Bölüm 18

10 1 0
                                    

4 Ay Sonra Balayı Dönüşü...
Tamamen Talat’ın planı üzerine hareket edip çıktığımız dünya turu ikimize de iyi geldi. Gittiğimiz her yerde dört gece geçirdik, tanıdıklar için her yerden hediyeler aldık ve nihayetinde bugün Ankara’ya dönüş yaptık. Uğurlu konağına girince yeni çalışanları olduğunu düşündüğüm uzun, kır saçlı, ince beyaz bıyıklı, uzuna yakın orta boylu, zayıf beyefendiyi kırılacak eşyalara dikkat etmesi konusunda uyardıktan sonra elimdekileri ona verip odama çekildim. Ilık bir duş aldıktan sonra Talat ağabeyi Ferit  ile tanışıp tanışmadığımı sordu. Henüz tanışma fırsatı bulamadığım cevabımdan sonra kolumu tutan ve ardıma geçip dudaklarını enseme çakılı bırakan Talat sessizce ağabeyi ile  yemekte tanışabileceğimi söyledi. Hatta benimle vakit geçirmek istediğini anlatacak cinste boynum ve yavaşça iniş yaptığı göğsüm ile dudakları arasında bir savaş başlatmak üzereydi ki biraz sonra Nadide  hafifçe kapıyı vurup yemeğe beklendiğimizi dile getirdi. Akşam yemeği için salona geçtik. Ata Bey, Ferit’e bakıp söze girdi. Konuşmaya başladığında gözlerini  Talat’a ve bana çevirmişti:

“İşte düğünden bir hafta sonra geldiğin için tanışma fırsatı bulamadığın gelinimiz Ayşe’de geldi.”

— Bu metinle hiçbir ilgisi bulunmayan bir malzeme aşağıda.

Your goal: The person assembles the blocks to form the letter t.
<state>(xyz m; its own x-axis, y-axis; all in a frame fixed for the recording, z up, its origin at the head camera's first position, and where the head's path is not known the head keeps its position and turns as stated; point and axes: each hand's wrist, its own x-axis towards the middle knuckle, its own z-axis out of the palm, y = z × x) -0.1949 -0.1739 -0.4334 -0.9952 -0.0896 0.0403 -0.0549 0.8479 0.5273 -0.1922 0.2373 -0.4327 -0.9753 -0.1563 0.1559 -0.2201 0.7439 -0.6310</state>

diyerek üzerimizde olan gözlerini Ferit’e çevirdi ve  Talat’ın yemek masasındaki yerine oturmuş olan Ferit yavaşça sandalyesini geri çekerek bize doğru döndü. Ferit’in yüzünü görür görmez başımı eğdim.  Bir yandan adım atıp bir yandan da Nadide’ye yemekte sadece çorba alacağını söyleyen Talat ile birlikte masaya oturdum. Masaya oturmamız ile birlikte Ferit, halimi hatırımı sordu bende evin yeni çalışanı olduğunu düşündüğüm için eşyaları önüne bırakarak kırılacaklara dikkat etmesi için sıkı sıkı tembih ettiğimi unutup iyi olduğum cevabını verdim. Daha sonra aramızda yemek boyunca süren bir konuşma geçti:

-Ee Ayşe balayı nasıl geçti?

-Güzeldi. Bu arada Nadide’den hediyelerinizi odalarınıza bırakmasını rica ettim umarım beğenirsiniz.

(Yerine ağabeyi Ferit’in oturmuş olmasına takıldığını düşündüğüm Talat söze girdi).

-Zevkinin bu evdeki herkesle uyuştuğunu düşünüyorum. Bence onlar için seçtiğin hediyeyi beğenecekler.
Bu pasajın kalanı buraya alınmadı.